Pendant des décennies, mesurer le changement a été une affaire de patience. Accumuler des observations au fil des années, puis tracer la droite qui les décrit le mieux. Mais un problème se cache sous presque toutes les séries temporelles géophysiques : le bruit. Non pas le bruit aléatoire qui s’annule de lui-même, mais un bruit plus sournois, corrélé dans le temps, qui fausse la tendance que l’on cherche à extraire.

Estimer une trajectoire, c’est précisément l’enjeu lorsqu’on étudie la hausse des températures, l’élévation du niveau de la mer liée au changement climatique ou le déplacement de position provoqué par le mouvement vertical de la croûte terrestre et des plaques tectoniques.
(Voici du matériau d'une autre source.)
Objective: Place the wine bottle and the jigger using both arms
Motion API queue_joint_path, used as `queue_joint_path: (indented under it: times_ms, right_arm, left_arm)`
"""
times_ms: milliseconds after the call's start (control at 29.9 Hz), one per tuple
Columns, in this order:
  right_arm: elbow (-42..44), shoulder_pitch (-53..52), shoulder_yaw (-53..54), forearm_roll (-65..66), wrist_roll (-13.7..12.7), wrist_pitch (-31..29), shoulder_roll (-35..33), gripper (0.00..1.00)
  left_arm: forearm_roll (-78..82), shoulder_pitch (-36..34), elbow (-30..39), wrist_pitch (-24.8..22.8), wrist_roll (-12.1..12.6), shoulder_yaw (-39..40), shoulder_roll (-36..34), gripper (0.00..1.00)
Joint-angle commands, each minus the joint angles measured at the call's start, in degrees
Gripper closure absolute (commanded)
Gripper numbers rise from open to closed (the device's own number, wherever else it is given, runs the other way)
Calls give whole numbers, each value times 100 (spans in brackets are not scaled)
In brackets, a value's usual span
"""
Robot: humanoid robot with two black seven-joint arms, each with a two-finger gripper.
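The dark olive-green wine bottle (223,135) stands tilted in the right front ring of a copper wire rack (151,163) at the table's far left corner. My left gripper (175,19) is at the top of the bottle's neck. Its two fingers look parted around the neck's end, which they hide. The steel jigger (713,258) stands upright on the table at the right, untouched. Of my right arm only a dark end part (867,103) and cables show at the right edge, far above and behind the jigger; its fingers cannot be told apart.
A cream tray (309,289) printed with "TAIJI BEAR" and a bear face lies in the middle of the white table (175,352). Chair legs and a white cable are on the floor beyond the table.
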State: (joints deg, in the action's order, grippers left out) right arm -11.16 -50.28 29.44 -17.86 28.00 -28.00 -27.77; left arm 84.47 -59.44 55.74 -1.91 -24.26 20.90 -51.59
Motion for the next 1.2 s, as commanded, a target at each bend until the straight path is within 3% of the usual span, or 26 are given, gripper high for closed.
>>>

Ce sont des phénomènes lents, mesurés sur plusieurs années, où la tendance est justement ce que l’on veut faire ressortir. Et c’est là que le bruit corrélé devient dangereux, car il affecte de manière significative la précision de l’estimation de la tendance linéaire. L’ignorer ne résout pas le problème : cela ne fait que le dissimuler dans une droite qui paraît plus solide qu’elle ne l’est réellement.
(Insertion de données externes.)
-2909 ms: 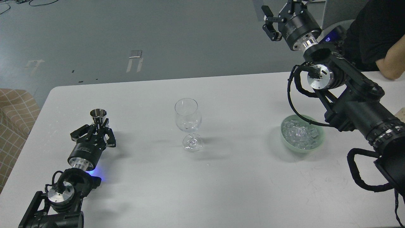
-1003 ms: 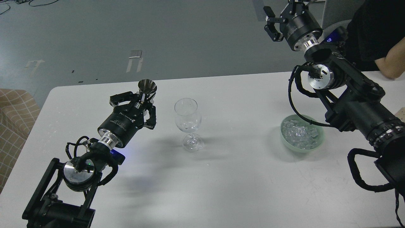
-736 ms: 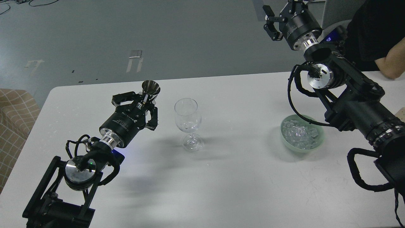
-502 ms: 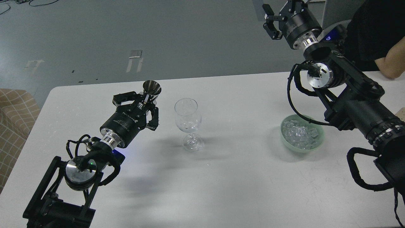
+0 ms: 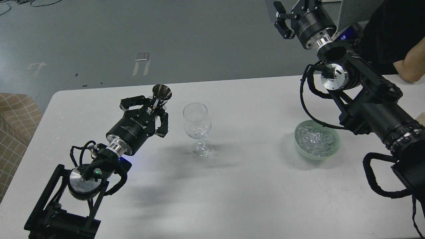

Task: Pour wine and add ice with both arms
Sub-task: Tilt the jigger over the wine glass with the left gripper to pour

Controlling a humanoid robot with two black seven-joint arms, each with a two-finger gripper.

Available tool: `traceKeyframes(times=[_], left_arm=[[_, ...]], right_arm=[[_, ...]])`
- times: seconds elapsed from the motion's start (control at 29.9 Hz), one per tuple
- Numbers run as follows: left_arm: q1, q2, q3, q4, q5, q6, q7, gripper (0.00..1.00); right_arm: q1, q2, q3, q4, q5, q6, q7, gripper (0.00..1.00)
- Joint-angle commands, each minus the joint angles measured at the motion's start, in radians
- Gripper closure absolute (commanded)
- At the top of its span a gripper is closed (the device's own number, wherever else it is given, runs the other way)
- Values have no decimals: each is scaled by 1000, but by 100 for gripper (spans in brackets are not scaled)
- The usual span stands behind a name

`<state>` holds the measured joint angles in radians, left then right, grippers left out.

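Note:
A clear stemmed wine glass (image 5: 197, 127) stands upright at the middle of the white table (image 5: 239, 186). My left gripper (image 5: 155, 105) is shut on a small shiny metal measuring cup (image 5: 161, 92) and holds it raised, just left of the glass rim, its mouth tilted a little toward the glass. A pale green bowl (image 5: 336, 149) at the right holds several clear ice cubes (image 5: 315, 140). My right gripper (image 5: 292, 8) is high at the top of the view, beyond the table's far edge, fingers spread and empty.
A person's bare forearm (image 5: 410, 68) rests on the table's far right corner. A tan checked seat (image 5: 15, 122) stands off the table's left edge. Grey floor lies beyond the far edge.
My left gripper lifted the metal cup off the table and carried it right and up toward the glass, still creeping right. My right gripper rose slightly toward the top edge.

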<state>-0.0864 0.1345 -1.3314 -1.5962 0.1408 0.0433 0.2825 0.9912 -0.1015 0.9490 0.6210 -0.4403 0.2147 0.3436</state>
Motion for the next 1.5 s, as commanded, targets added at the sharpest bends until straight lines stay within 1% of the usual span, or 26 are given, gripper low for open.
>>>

Hector existe pour corriger cela. C’est un logiciel d’analyse de séries temporelles géophysiques qui estime la tendance linéaire et le modèle de bruit en même temps, et non en deux étapes distinctes. Il s’appuie sur la méthode du maximum de vraisemblance pour déterminer, en un seul processus, la pente de la tendance et les paramètres du bruit qui l’accompagne. Le résultat n’est pas un simple chiffre : c’est un chiffre assorti de son incertitude quantifiée.
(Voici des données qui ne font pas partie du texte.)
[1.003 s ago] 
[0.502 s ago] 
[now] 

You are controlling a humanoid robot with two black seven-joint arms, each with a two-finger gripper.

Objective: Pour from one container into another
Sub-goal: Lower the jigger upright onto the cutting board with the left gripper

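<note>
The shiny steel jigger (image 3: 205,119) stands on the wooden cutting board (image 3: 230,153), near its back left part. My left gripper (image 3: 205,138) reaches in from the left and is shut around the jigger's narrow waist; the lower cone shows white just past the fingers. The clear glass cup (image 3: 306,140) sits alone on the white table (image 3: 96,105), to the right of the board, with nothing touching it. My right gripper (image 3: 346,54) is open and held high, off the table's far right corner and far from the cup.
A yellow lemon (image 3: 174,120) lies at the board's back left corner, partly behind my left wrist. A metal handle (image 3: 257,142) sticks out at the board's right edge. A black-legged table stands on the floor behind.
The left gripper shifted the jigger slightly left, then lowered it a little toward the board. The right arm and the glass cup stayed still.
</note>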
L’outil part d’un postulat honnête : l’utilisateur connaît, au départ, le type de bruit corrélé présent dans ses observations. À partir de là, Hector permet d’intégrer des signaux annuels, semestriels et d’autres signaux périodiques au processus, et d’estimer des décalages à des époques précises. Tout ce qui, dans une série réelle, vient fausser la lecture devient partie intégrante du modèle, au lieu de rester caché dans la marge d’erreur.

Estimer des tendances a toujours été le travail de la science. Ce que change un outil comme Hector, c’est l’honnêteté du résultat. À une époque où tant de recherches reposent sur des séries longues et imparfaites, distinguer le signal réel du bruit qui le déforme n’est plus un simple détail technique. C’est ce qui sépare une conclusion défendable d’une illusion statistique.